But Nationalists are under pressure to explain their own “skeletons in the closet” in the battle for the local town hall which is gearing up to be one of the most bitterly contested campaigns in the coming weeks.
The ruling Labour administration points to the controversy surrounding Nationalist councillor Lynda Kenna who quit as head of the local fire board in 2008 after being taken to court for a £2,000 debt.
Joyce resigned from the Labour Party last month after assaulting fellow politicians in a House of Commons bar brawl, while subsequent claims about his relationship with Meg Lauder, then aged 17, also proved damaging.
Falkirk’s SNP group leader David Alexander said: “It’s very clear that Labour in the area are demoralised and downhearted.”
He pointed to the role of Michael Matheson, the local MSP and SNP public health minister, adding: “The majority of people who will swing between the SNP and Labour are the ones who are drawing comparisons with the type of responsible representation that Michael Matheson brings.”
Mr Alexander added: “The Eric Joyce issue is playing out on the doors. It will impact on the outcome on 3 May.”
But Labour points to the Nationalists’ own troubles including Ms Kenna’s departure from the local fire board. She cited “family reasons” at the time, but that came after she was ordered at court to repay £2,000 she borrowed from a constituent.
Labour’s council leader in Falkirk, Craig Martin, said it raised questions over why the SNP allowed her to stand again.
“David Alexander must have know about this,” he said. “That would never happened in the Labour party. The Labour party selection process is absolutely clear. If you have a criminal record, or any type of incident, that should be brought forward and discussed.”

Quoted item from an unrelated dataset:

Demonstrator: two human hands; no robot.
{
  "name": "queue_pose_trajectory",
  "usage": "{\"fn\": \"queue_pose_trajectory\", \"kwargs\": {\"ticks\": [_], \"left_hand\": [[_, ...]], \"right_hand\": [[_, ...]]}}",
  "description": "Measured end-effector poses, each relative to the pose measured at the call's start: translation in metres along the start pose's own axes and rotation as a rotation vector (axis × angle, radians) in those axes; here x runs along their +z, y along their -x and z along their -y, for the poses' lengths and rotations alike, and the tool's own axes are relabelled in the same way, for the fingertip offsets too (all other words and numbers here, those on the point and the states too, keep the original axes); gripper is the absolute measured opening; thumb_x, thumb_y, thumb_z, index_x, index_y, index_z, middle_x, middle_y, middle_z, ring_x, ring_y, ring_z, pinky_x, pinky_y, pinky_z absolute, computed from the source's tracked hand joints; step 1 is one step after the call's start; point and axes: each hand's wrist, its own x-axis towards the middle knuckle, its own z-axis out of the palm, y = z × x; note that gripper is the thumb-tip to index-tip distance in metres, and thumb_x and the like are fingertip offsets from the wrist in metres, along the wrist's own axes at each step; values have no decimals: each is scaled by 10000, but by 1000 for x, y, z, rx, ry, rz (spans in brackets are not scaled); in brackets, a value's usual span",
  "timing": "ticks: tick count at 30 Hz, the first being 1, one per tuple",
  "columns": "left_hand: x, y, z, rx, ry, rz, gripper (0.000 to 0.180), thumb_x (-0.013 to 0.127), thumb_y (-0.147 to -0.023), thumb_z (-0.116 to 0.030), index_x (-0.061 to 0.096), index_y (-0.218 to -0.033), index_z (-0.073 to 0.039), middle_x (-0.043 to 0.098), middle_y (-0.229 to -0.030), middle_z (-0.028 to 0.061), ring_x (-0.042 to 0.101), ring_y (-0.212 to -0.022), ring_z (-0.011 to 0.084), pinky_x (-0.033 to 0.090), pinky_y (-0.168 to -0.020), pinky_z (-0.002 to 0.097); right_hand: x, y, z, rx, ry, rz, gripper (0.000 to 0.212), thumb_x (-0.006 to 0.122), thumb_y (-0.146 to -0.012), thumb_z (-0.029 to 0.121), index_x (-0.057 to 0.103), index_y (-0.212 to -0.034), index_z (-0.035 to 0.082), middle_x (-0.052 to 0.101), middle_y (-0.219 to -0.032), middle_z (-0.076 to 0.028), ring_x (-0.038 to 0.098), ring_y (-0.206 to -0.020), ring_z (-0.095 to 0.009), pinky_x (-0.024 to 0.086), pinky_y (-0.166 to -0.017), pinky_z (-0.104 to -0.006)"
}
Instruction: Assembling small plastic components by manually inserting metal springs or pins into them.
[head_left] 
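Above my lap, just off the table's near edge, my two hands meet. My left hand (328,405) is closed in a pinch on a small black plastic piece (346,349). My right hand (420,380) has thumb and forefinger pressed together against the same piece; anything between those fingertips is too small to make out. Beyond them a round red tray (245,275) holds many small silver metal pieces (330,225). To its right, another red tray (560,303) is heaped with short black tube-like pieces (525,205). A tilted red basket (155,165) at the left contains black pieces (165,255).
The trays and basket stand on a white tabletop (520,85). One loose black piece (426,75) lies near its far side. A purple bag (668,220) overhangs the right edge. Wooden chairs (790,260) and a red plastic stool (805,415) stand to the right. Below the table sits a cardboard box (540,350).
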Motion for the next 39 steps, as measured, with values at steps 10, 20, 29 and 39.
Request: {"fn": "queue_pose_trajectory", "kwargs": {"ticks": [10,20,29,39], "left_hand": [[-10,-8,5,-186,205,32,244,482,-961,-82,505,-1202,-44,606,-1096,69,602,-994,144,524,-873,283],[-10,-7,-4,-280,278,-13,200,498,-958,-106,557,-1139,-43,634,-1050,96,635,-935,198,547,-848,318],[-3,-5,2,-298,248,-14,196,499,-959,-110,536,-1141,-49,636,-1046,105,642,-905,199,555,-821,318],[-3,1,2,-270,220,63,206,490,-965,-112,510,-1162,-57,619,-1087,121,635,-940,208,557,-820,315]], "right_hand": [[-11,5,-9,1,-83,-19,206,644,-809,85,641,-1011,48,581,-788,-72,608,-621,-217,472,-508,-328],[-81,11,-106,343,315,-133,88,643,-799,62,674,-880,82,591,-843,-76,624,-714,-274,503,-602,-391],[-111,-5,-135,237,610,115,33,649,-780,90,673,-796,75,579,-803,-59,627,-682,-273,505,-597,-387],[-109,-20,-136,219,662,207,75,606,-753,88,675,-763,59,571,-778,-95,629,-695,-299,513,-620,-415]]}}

He added: “The skeletons in the SNP closet are coming out fast and furious now.”
Labour currently runs the administration in coalition with the Tories and independents, having seized power in 2007. The SNP had been in control since 2001 in coalition with Independents.
Mr Martin says in recent years the council has lost almost 10 per cent of its budget in real terms, but no schools or sports centres have been closed.
Falkirk has seen record low levels in school leavers being unable to find work, despite the economic downturn. “We’ve got an excellent story to tell over the last five years,” he said. “Our job is to try and keep the Nationalists out of power in Falkirk and we’ll be doing that as much as we can.”
The SNP points to new charges for elderly and disabled people which have been introduced as a “poll tax” meaning everyone pays the same.
“We can understand an argument that would say we want the rich pensioners to pay, but we will protect the poor – no-one has been protected in Falkirk,” Mr Alexander said.
The rising cost of healthy school meals have also been a concern for the SNP.
“There’s definitely a swing in our direction and its very similar to last year,” Mr Alexander added.
It is unlikely under the the single transferable vote (STV) system that any party will gain an outright majority in Falkirk, but the Nationalists believe they will emerge the biggest party.
They point to the fact that Labour have put up 16 candidates for 32 seats, while the SNP are standing 18 candidates.
“We’re the only party that is trying to win outright,” Mr Alexander added.